» WHAT IS EXPECTED
Repeat exactly, please, the lines that begin at the start of the listing and end at the line holding "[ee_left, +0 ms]".

» RECORDS SHOWN
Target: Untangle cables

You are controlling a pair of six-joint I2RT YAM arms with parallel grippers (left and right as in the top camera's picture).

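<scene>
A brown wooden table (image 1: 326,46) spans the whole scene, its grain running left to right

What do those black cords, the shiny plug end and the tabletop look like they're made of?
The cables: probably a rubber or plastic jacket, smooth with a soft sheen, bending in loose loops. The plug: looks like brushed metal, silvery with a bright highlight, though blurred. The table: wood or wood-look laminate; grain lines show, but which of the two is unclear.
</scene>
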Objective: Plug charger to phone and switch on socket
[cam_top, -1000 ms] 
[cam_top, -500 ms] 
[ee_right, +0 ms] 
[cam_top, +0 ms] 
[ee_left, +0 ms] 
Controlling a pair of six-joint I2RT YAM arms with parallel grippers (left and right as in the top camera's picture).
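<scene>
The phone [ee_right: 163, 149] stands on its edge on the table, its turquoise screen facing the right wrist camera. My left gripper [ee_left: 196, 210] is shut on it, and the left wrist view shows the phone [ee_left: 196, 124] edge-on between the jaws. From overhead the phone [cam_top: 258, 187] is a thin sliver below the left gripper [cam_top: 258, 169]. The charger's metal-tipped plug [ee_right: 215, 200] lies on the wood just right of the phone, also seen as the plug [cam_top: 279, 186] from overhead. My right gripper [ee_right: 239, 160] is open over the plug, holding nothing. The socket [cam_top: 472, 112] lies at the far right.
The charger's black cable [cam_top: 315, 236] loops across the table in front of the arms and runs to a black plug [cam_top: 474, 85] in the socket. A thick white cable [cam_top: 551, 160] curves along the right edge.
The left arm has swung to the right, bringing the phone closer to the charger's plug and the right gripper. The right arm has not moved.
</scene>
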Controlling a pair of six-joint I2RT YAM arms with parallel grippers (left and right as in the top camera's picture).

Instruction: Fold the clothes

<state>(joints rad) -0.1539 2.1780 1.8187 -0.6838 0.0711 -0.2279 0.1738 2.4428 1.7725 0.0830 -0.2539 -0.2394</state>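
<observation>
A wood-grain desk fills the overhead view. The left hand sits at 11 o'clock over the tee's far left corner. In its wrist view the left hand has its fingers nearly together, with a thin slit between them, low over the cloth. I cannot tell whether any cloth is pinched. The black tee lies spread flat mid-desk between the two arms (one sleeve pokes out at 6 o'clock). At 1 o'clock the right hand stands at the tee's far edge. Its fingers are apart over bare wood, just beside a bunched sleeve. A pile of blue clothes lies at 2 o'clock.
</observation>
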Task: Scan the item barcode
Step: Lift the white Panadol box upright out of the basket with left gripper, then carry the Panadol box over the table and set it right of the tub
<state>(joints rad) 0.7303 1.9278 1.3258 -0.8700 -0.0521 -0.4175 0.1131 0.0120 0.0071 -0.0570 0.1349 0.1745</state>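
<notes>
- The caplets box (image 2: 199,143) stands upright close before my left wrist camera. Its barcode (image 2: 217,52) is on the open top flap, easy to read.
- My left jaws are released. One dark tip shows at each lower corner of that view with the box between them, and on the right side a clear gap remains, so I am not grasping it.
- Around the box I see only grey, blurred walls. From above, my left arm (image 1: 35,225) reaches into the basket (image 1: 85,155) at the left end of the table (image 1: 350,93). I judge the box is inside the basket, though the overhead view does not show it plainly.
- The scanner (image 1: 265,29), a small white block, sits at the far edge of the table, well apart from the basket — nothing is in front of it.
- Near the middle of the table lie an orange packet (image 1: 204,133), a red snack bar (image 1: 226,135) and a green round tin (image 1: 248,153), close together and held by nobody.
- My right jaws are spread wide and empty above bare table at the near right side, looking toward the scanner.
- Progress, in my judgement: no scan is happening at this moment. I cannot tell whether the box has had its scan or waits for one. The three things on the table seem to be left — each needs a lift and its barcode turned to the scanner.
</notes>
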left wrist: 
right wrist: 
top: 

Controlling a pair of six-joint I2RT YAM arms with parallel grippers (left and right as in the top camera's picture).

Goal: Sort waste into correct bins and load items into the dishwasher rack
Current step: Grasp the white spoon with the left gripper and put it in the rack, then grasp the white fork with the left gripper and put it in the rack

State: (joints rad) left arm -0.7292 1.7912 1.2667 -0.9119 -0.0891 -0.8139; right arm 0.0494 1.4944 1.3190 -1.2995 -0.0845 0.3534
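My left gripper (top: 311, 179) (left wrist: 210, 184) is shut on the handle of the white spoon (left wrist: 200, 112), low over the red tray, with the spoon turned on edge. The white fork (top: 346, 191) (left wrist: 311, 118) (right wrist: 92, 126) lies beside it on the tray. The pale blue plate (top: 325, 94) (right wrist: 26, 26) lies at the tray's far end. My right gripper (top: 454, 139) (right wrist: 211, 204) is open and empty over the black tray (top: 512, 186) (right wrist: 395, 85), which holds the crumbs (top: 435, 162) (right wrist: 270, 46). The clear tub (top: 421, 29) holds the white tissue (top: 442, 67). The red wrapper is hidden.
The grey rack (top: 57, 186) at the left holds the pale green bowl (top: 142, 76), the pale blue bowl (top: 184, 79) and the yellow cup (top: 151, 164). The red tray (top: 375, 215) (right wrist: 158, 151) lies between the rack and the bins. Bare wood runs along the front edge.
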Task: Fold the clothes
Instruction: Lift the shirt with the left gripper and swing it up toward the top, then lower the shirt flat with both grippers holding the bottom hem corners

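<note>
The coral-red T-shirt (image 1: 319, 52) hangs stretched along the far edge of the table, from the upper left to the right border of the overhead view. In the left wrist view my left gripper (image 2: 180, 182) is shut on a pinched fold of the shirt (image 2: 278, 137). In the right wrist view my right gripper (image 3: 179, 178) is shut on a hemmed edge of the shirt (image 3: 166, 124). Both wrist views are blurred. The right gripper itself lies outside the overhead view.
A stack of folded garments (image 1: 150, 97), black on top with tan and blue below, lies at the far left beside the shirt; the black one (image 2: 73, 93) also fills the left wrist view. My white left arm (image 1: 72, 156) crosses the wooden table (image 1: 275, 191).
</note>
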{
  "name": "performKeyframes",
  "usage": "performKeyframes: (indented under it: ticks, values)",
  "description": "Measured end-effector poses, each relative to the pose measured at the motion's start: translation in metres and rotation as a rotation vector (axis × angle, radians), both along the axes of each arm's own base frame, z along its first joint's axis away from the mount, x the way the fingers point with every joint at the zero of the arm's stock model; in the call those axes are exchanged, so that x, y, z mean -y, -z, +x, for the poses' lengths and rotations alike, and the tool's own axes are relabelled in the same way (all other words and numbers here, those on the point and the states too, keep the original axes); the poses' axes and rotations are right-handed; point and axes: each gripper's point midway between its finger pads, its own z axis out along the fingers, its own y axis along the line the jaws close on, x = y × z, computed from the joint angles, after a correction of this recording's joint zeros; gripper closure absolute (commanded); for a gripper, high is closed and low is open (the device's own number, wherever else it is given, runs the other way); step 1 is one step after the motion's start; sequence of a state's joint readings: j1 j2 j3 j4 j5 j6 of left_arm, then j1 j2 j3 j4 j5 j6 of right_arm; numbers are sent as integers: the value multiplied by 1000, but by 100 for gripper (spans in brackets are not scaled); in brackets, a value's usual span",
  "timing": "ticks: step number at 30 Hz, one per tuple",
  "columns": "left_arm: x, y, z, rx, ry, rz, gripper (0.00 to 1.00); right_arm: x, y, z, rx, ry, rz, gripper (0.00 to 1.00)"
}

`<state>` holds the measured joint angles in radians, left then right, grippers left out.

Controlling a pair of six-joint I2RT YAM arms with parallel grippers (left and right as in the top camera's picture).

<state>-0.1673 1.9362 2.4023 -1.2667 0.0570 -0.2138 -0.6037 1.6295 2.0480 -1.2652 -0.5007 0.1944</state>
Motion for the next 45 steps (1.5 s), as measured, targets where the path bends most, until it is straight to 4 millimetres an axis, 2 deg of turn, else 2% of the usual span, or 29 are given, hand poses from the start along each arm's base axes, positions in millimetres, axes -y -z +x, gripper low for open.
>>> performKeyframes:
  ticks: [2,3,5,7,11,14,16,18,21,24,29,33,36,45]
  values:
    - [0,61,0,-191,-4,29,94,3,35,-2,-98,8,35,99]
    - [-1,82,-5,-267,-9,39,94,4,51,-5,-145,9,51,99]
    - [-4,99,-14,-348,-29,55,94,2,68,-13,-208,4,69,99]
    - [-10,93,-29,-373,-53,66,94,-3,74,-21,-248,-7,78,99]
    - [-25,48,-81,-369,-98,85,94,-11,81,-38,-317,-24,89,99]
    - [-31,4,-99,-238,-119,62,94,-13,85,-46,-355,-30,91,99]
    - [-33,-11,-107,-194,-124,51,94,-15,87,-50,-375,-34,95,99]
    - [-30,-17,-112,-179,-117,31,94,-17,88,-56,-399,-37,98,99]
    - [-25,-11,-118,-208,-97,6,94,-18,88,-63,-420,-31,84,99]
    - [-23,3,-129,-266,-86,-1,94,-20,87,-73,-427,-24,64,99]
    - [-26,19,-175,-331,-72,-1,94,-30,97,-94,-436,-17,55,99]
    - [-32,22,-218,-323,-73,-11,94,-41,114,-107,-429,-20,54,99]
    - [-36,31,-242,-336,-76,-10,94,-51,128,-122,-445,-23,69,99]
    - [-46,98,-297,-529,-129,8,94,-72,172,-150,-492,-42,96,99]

» WRITTEN REPLY
Target: Untangle cables

You are controlling a pair of six-joint I2RT YAM arms with parallel grippers (left and right as in the top camera's picture).

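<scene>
A brown wooden table (image 1: 326,46) spans the whole scene, its grain running left to right

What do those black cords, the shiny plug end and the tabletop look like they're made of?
The cables: probably a rubber or plastic jacket, smooth with a soft sheen, bending in loose loops. The plug: looks like brushed metal, silvery with a bright highlight, though blurred. The table: wood or wood-look laminate; grain lines show, but which of the two is unclear.
</scene>
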Objective: Plug charger to phone and switch on socket
[cam_top, -1000 ms] 
[cam_top, -500 ms] 
[ee_right, +0 ms] 
[cam_top, +0 ms] 
[ee_left, +0 ms] 

This answer requires nothing more.